简体   繁体   English

如何获得两个数组的交集

[英]How to get intersection of two Arrays

I have two integer arrays 我有两个整数数组

    int A[] = {2, 4, 3, 5, 6, 7};
    int B[] = {9, 2, 7, 6};

And i have to get intersection of these array. 而且我必须得到这些数组的交集。

ie output will be - 2,6,7 即输出将是-2,6,7

I am thinking to sove it by saving array A in a data strcture and then i want to compare all the element till size A or B and then i will get intersection. 我想通过将数组A保存在数据结构中来解决问题,然后我想比较所有元素,直到大小A或B,然后我将得到交集。

Now i have a problem i need to first store the element of Array A in a container. 现在我有一个问题,我需要先将数组A的元素存储在容器中。

shall i follow like - 我应该遵循-

int size = sizeof(A)/sizeof(int);

To get the size but by doing this i will get size after that i want to access all the elemts too and store in a container. 为了获得尺寸,但是这样做,我之后将获得尺寸,我也想访问所有元素并存储在容器中。

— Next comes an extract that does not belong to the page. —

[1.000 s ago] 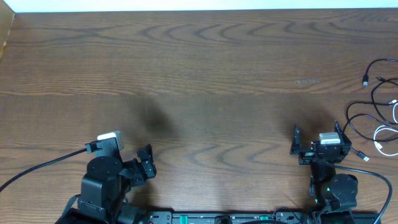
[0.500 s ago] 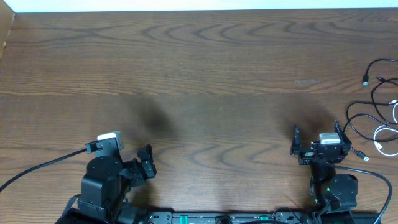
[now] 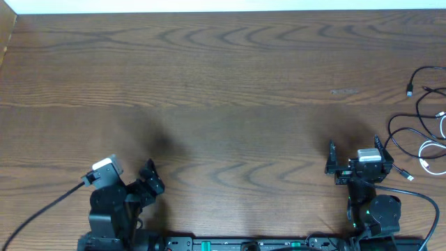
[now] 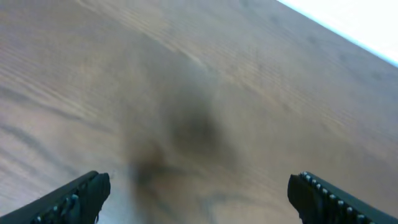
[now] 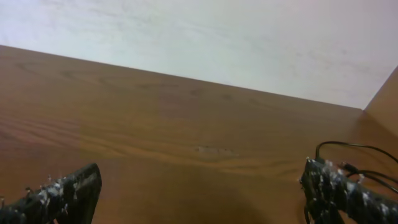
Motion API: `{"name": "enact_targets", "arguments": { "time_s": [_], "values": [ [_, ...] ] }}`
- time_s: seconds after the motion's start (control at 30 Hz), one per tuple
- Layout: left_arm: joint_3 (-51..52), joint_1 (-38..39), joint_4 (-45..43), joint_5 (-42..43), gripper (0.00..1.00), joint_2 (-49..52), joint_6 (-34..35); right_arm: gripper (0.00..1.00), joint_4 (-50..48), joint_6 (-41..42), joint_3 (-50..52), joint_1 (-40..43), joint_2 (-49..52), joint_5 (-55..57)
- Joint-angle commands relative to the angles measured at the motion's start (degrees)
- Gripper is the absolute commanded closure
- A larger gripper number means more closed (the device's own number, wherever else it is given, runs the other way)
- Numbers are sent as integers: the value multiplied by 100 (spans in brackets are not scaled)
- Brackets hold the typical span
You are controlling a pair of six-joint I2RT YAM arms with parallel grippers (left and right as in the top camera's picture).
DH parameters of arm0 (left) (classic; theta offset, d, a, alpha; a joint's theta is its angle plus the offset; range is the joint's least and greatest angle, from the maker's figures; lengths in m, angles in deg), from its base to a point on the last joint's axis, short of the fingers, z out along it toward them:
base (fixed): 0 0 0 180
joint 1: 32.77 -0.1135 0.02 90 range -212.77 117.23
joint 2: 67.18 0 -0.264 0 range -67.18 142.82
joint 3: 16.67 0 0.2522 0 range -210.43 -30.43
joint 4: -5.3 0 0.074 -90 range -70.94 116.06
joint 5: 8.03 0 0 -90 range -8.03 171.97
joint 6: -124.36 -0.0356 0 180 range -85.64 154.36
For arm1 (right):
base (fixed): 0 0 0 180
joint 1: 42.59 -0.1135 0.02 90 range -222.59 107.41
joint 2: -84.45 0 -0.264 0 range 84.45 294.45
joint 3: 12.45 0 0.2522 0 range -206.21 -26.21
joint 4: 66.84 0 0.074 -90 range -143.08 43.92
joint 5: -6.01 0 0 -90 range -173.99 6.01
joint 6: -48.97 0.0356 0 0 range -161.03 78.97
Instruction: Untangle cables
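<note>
View from above: a wide, dark brown wooden surface (image 3: 230, 84) with two black robot arms along its near edge.

The cables (image 3: 418, 104) lie in a loose heap at the far right edge of the surface, partly cut off by the frame. They are thin cords, mostly black, looping over one another, with small plug ends pointing toward the middle of the surface. A white cord (image 3: 432, 144) curls at the near side of the heap. How exactly the cords cross cannot be made out.

The right tool (image 3: 355, 150) sits at the near right, just left of the heap and not touching it. Its two fingers are spread wide with nothing between them. In the right wrist view, the right tool (image 5: 199, 177) shows a dark fingertip at each lower corner, bare wood between them, and a thin black loop of the cables (image 5: 348, 146) beside the right-hand finger.

The left tool (image 3: 153, 178) is at the near left, well apart from the cables. The left wrist view is blurred; the left tool (image 4: 199, 193) has its fingers spread wide over bare wood, holding nothing.
</note>
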Motion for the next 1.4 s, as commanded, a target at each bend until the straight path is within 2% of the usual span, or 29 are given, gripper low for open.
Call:
{"name": "enact_targets", "arguments": {
  "time_s": [0.0, 0.17, 0.4, 0.63, 0.77, 0.9, 1.17, 1.23, 1.37],
  "values": [
    [660, -247, -426, -31, 4, -551, -103, 1, 26, -61, 7, 35, -37, -33],
    [1440, -450, -1429, -31, 4, -1097, -195, 1, 28, -61, 7, 35, -37, -33],
    [2304, -487, -3053, 35, 4, -1484, -852, 1, 28, -61, 7, 35, -37, -33],
    [2859, -487, -4437, 293, 4, -1484, -2083, 1, 28, -61, 7, 35, -37, -33],
    [3075, -487, -4841, 356, 4, -1484, -2555, 1, 28, -61, 7, 35, -37, -33],
    [3359, -487, -5287, 876, 4, -1486, -3346, 1, 26, -61, 7, 35, -37, -33],
    [3412, -487, -4854, 916, 4, -1486, -3480, 1, 28, -61, 7, 35, -37, -33],
    [3412, -487, -4548, 909, 4, -1486, -3338, 1, 28, -61, 7, 35, -37, -33],
    [3412, -487, -4570, 876, 4, -1486, -3101, 1, 28, -61, 7, 35, -37, -33]
  ]
}}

Here i the code which i am using to find Intersection -> 在这里,我用来查找交叉点的代码->

#include"iostream"

using namespace std;


int A[] = {2, 4, 3, 5, 6, 7};
int B[] = {9, 2, 7, 6};

int main()
{
    int sizeA = sizeof(A)/sizeof(int);

    int sizeB = sizeof(B)/sizeof(int);

    int big =  (sizeA > sizeB) ? sizeA : sizeB;

    int small =  (sizeA > sizeB) ? sizeB : sizeA;

    for (int i = 0; i <big ;++i)
    {
        for (int j = 0; j <small ; ++j)
        {
            if(A[i] == B[j])
            {
                cout<<"Element is -->"<<A[i]<<endl;
            }
        }
    }

    return 0;
}

Just use a hash table : 只需使用哈希表

#include <unordered_set>  // needs C++11 or TR1 
// ...
unordered_set<int> setOfA(A, A + sizeA);

Then you can just check for every element in B , whether it's also in A : 然后,您可以检查B每个元素,是否也在A

for (int i = 0; i < sizeB; ++i) {
    if (setOfA.find(B[i]) != setOfA.end()) {
        cout << B[i] << endl;
    }
}

Runtime is expected O(sizeA + sizeB) . 运行时应O(sizeA + sizeB)

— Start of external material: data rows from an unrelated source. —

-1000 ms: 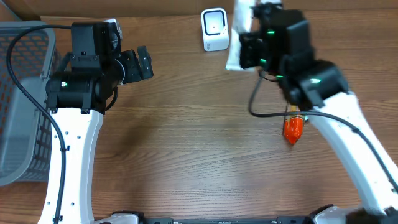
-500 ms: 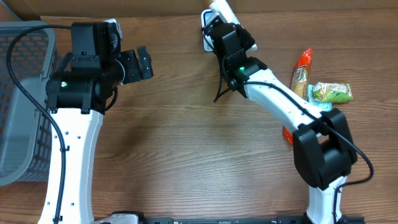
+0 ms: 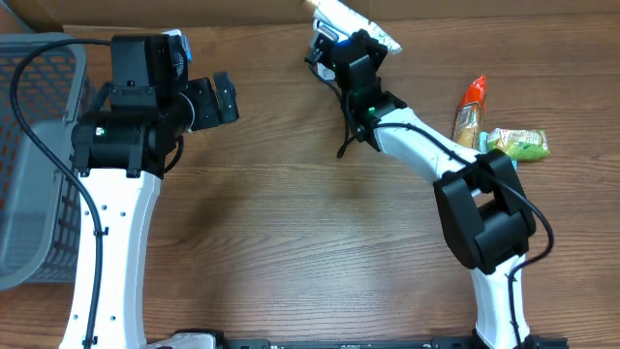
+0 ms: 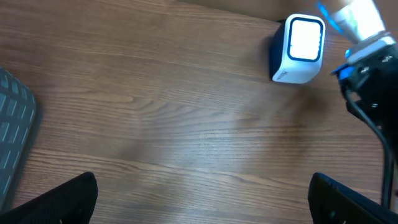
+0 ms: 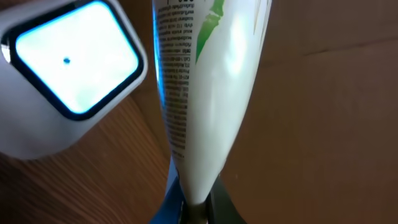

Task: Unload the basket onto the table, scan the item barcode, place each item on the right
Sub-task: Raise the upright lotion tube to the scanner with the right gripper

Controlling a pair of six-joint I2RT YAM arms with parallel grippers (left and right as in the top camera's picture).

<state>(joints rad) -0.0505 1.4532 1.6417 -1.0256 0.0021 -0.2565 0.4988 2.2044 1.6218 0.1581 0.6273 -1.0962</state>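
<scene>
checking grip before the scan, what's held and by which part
The right gripper pinches the white green-printed plastic packet by its narrow end; left gripper holds nothing.

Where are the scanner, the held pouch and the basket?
scanner (image 4: 303,38): left wrist view, on its lit window.
pouch (image 5: 211,106): right wrist view, on its white middle.
basket (image 3: 19,213): overhead view, on its mesh wall.

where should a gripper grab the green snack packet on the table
Likely from above, pinching the green snack packet across its short width near its right end: it lies flat, long side left-right, and its left end crowds the orange pouch.
</scene>
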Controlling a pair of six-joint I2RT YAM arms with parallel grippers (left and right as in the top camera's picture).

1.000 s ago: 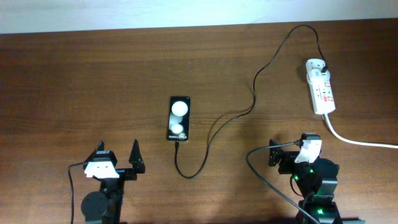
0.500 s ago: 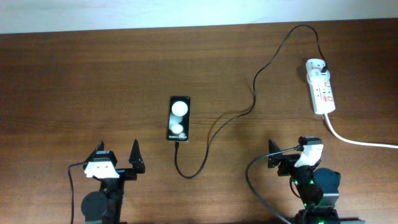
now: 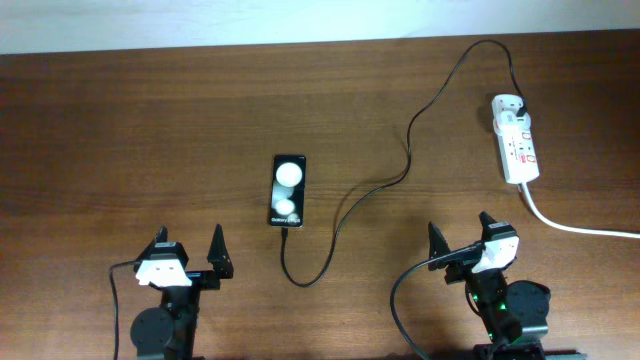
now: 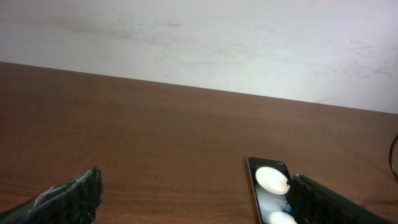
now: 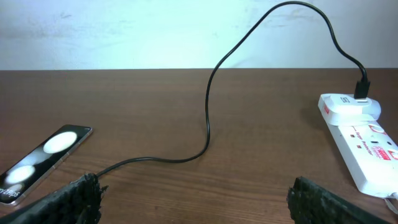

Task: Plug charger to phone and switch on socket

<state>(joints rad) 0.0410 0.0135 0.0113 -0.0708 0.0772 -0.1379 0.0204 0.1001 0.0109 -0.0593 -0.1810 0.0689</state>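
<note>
Charger cable (image 3: 408, 160) loops slack beside the phone (image 3: 288, 190) — your left gripper (image 3: 189, 236) and right gripper (image 3: 458, 226), both spread, could snag and drag it.

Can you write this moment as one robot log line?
left gripper: open, empty | right gripper: open, empty | thin black charger cable: one end at small black phone, other plugged into white power strip

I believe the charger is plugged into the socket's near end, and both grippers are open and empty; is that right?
Not quite: the charger is plugged into the socket's far end, away from the arms, as the right wrist view shows. The left gripper and right gripper are indeed open and empty.
</note>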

saving array A in a data strcture 将数组A保存在数据结构中

Arrays are data structures; 数组数据结构; there's no need to save A into one. 无需将A存为一个。

i want to compare all the element till size A or B and then i will get intersection 我想比较所有元素,直到大小A或B,然后我将得到交集

This is extremely vague but isn't likely to yield the intersection; 这是非常模糊的,但不太可能产生交集。 notice that you must examine every element in both A and B but "till size A or B" will ignore elements. 请注意,您必须检查A和B中的每个元素,但是“耕种尺寸A或B”将忽略这些元素。

What approach i should follow to get size of an unkown size array and store it in a container?? 我应该采取什么方法来获取未知大小数组的大小并将其存储在容器中?

It isn't possible to deal with arrays of unknown size in C unless they have some end-of-array sentinel that allows counting the number of elements (as is the case with NUL-terminated character arrays, commonly referred to in C as "strings"). 除非它们具有一些可以计数元素数量的数组结尾标记(如NUL终止的字符数组,通常在C中称为“字符串”)。 However, the sizes of your arrays are known because their compile-time sizes are known. 但是,数组的大小是已知的,因为它们的编译时大小是已知的。 You can calculate the number of elements in such arrays with a macro: 您可以使用宏来计算此类数组中的元素数:

#define ARRAY_ELEMENT_COUNT(a) (sizeof(a)/sizeof *(a))

... ...

int *ptr = new sizeof(A); int * ptr = new sizeof(A);

[Your question was originally tagged [C], and my comments below refer to that] [您的问题最初被标记为[C],我在下面的评论中提及该问题]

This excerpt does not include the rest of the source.